Definition 4, defines the function $S (c_{i}, c_{j})$ as the similarity between the colour vectors c_i, c_j with the expression: (10) $S (c_{i}, c_{j}) = {(\frac{N (c_{i}) \cdot N (c_{j})}{N (c_{i}) + N (c_{j})})}^{p} D {(c_{i}, c_{j})}^{q}$

A similarity that incorporates frequency and colour information is more representative of the relationship between colour samples. The product of $N (c_{i})$ and $N (c_{j})$ in the numerator part of Eq. (10) makes the colour samples containing a larger number of pixel points, and in the case of the same geometric distance, the larger $S (c_{i}, c_{j})$ is, the less similar they are in favour of becoming the centre of clustering, which makes the quantitative results conform to the subjective feeling of human beings, and p and q are used to adjust the size of their respective roles of the pixel point frequency and the geometric distance of the colours, which can be adjusted by adjusting the sizes of p and q to satisfy different requirements for the style and key details of the whole image.

2.1.2

Clustering criteria

After finding out the original clustering centre based on the image, the remaining colour samples are clustered according to the rule of maximum similarity with the clustering centre, and at the same time, the most appropriate clustering centre is also dynamically selected.

Definition 1, the clustering centre (representative or palette colour) of each clustering domain draws on the law of centre (centre of mass) calculation in mechanics with the expression: (11) $A_{i} = \frac{1}{\sum_{a_{l}^{i} \in c o l o r^{i}} N (a_{l})} \sum_{a_{l}^{i} \in c o l o r^{i}} a_{l}^{i} * N (a_{l}) i = 1, 2 \dots K; l = 1, 2, .. L$

Definition 2, The colour vectors in Eq. $a_{1}^{i} \in c o l o r^{i}$ , A_i are the representative colours of the clustering domain $c o l o r^{i} (i = 1, 2 \dots K)$ , i.e., the K best representative colours can be obtained as palettes from colour images possessing a variety of colours, and thus quantitative results can be obtained.

2.1.3

Data structure

Before introducing the data structure, the concepts of cluster features and cluster feature tree are briefly introduced [23].

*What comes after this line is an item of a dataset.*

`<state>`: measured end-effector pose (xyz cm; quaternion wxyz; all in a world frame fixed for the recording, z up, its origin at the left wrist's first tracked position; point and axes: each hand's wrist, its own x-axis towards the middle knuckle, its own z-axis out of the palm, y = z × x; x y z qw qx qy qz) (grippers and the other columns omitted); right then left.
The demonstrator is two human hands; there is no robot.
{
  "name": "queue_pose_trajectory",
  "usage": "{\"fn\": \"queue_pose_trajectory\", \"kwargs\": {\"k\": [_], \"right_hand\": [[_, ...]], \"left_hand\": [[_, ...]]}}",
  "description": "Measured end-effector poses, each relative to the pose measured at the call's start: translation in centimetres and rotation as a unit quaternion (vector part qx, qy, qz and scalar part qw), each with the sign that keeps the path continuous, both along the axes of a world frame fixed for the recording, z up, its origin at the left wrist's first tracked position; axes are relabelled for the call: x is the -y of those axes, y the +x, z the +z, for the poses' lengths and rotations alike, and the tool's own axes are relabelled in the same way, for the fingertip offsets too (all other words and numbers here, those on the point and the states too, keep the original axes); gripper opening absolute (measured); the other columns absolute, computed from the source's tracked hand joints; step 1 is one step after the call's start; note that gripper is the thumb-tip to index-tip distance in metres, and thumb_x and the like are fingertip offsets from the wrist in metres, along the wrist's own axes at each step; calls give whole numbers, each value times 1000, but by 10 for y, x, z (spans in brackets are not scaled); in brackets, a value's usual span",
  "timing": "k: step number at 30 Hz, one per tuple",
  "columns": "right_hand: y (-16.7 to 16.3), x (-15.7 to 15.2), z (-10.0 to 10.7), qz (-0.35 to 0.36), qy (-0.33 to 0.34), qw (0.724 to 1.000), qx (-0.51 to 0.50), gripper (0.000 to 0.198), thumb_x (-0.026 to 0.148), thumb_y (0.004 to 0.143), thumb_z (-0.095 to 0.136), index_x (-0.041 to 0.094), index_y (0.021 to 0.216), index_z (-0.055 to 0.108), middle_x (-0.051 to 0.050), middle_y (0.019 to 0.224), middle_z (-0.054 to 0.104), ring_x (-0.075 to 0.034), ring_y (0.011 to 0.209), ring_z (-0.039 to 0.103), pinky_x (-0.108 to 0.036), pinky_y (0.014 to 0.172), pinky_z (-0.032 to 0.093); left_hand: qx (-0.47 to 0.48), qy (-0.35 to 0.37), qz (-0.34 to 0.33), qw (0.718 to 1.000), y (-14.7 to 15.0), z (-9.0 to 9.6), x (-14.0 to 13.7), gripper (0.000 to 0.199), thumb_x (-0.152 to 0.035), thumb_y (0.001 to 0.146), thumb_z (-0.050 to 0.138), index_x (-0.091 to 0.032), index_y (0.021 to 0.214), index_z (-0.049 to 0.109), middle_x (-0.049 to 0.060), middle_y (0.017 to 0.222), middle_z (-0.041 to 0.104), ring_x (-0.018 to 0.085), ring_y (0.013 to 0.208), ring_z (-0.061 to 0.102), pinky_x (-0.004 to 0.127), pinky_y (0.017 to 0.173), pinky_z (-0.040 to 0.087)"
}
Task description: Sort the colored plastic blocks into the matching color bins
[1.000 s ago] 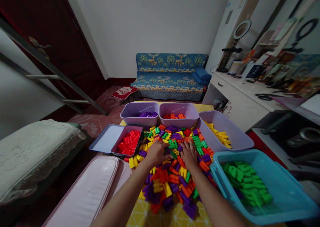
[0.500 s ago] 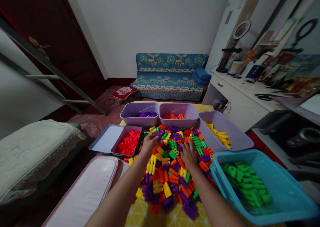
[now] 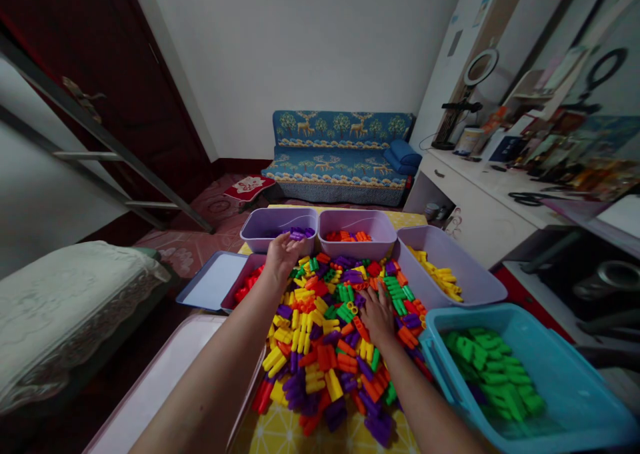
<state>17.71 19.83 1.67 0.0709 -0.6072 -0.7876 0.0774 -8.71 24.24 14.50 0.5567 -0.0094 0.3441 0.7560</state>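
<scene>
My left hand (image 3: pixel 283 257) is at the front rim of the back-left lilac bin (image 3: pixel 260 242), palm partly turned up and fingers loosely apart. Purple plastic blocks (image 3: pixel 301 233) lie in that bin just beyond its fingertips; I make out nothing held. My right hand (image 3: pixel 377 313) rests with spread fingers on the right side of a mixed pile of blocks (image 3: pixel 327 357), in yellow, orange, purple, green and red. Its fingertips touch orange and purple pieces near the green blocks (image 3: pixel 399 294).
A lilac bin (image 3: pixel 383 241) holds orange blocks, and another lilac bin (image 3: pixel 485 282) holds yellow ones. At right stands a turquoise bin (image 3: pixel 575 381) with green blocks (image 3: pixel 500 374). Red blocks (image 3: pixel 246 284) sit in a box at left. A pink lid (image 3: pixel 165 381) lies in front of it.
My left hand has moved left and away from me, from the pile to the back-left bin, and its forearm now covers part of the red block box. My right hand stays nearly in place.
</scene>
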Motion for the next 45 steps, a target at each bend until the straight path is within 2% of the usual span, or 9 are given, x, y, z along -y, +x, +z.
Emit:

A cluster feature $C F = {N, L \vec{S}, S S}$ , is a triad where N is the number of points, $L \vec{S} = \sum_{i = 1}^{N} X_{i}$ , is a linear sum of N points, which reflects the centre of gravity of the cluster, and $S S = \sum_{i = 1}^{N} {\vec{X}}_{i}$ , is a sum of squares of N points, which reflects the size of the diameter of the cluster, and the smaller SS is, the tighter the cluster is clustered. The clustering feature summarises the information about a cluster of individuals so that the representation of a cluster of points can be summarised as a corresponding clustering feature, and there is no need to represent it as a specific set of points. In this way, the clustering feature represents a cluster of data points correctly, efficiently, and adequately, while saving a significant amount of space. If a given cluster is formed by merging Cluster 1 and Cluster 2, then the new cluster: (12) $C F = C F 1 + C F 2 = {N 1 + N 2, L \vec{S} 1 + L \vec{S} 2, S S 1 + S S 2}$

A clustered feature tree CF-Tree is a multinomial balanced tree similar to a B + -tree that satisfies two conditions. The two conditions are, respectively, the branching factor B and the cluster diameter T. The branching factor specifies the maximum number of children of each non-leaf node in the tree. The cluster diameter reflects the limit on the size of the diameter (or radius) of a cluster of points, which is too large to be clustered into one class. The size of a clustered feature tree is a function of the cluster diameter T. The smaller the value of the cluster diameter restriction (which requires a high degree of similarity between the individual data items in the class), the larger the tree will be. Conversely, the smaller the tree. Therefore, the size of the clustered feature tree can be modified by changing the size of the cluster diameter limit.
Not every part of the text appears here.